Action item – Copy the listing exactly, images excluded.

Dataset content –
****
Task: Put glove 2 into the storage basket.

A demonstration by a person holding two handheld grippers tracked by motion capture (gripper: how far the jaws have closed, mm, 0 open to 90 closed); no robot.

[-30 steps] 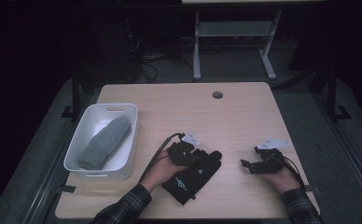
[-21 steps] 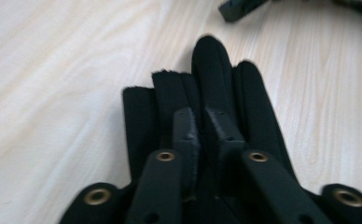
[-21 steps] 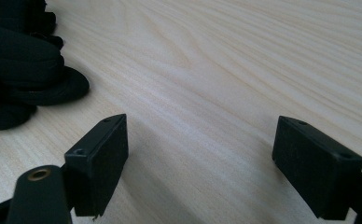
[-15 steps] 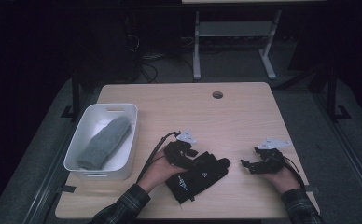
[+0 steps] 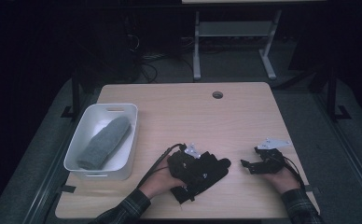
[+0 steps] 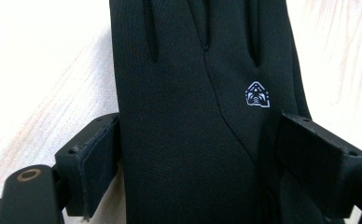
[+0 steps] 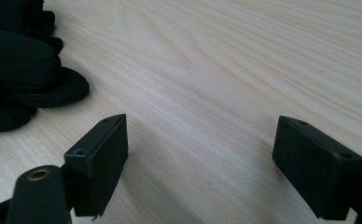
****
Result below –
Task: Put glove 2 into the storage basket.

A demonstration by a person holding two handheld grippers tracked by motion capture (gripper: how far the jaws have closed, mm, 0 open to 90 closed); no robot.

[-30 steps] 
[-21 steps] 
[-21 steps] 
[-15 steps] 
[+0 steps] 
[+0 steps] 
[+0 steps] 

That completes the answer to the exercise.